● Available data
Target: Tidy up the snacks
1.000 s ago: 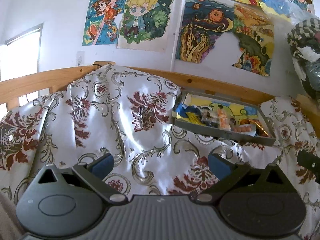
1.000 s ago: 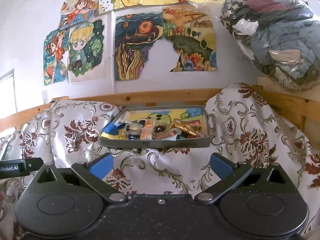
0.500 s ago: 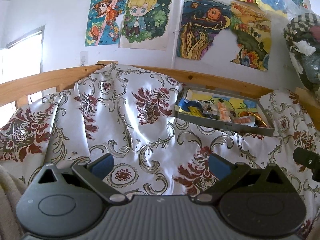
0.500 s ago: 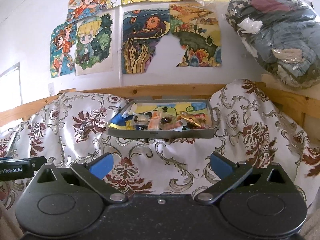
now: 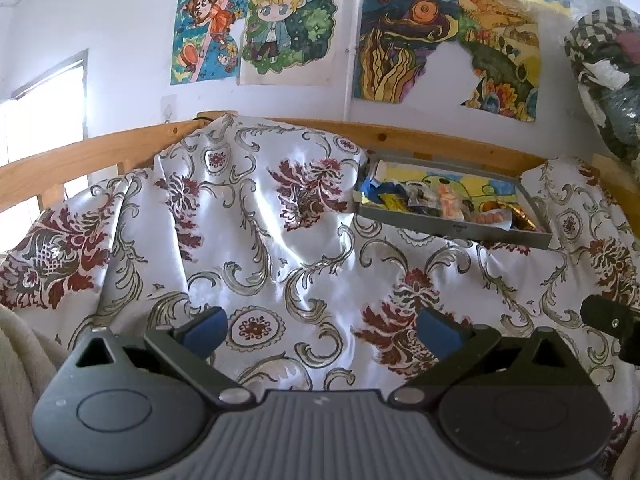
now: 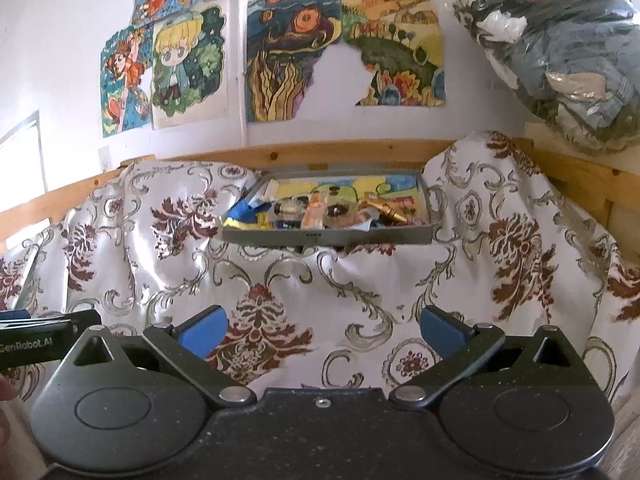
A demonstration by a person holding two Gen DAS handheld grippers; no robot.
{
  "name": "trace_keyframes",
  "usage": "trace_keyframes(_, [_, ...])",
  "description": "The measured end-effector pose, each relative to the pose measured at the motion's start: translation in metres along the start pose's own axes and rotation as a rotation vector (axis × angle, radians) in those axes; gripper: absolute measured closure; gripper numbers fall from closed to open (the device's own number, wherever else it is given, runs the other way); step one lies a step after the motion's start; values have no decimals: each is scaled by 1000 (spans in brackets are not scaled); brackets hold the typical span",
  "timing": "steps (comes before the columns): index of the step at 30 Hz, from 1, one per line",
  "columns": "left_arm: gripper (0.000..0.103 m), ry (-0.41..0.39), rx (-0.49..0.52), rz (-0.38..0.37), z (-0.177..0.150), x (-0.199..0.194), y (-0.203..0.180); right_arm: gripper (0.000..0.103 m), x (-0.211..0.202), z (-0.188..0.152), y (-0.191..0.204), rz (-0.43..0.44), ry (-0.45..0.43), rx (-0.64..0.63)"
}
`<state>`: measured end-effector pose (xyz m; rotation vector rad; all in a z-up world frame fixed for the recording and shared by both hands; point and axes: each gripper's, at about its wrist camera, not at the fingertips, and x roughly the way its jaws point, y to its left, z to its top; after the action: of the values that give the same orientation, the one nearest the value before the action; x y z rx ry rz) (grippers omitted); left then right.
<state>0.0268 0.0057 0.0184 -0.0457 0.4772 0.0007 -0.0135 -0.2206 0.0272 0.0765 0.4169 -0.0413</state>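
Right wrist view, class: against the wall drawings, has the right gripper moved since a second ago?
Yes. The tray and wall drawings sit lower and look smaller, so the right gripper likely tilted up and backed away.

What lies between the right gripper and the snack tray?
Only patterned cloth; nothing else sits between the right gripper and the tray, as the right wrist view shows.

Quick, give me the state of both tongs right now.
Left tongs: open, holding nothing, over the floral cloth.
Right tongs: open, holding nothing, facing the snack tin.
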Motion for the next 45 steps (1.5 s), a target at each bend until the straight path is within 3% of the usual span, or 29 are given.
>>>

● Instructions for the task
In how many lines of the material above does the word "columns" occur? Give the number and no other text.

● Exercise output
2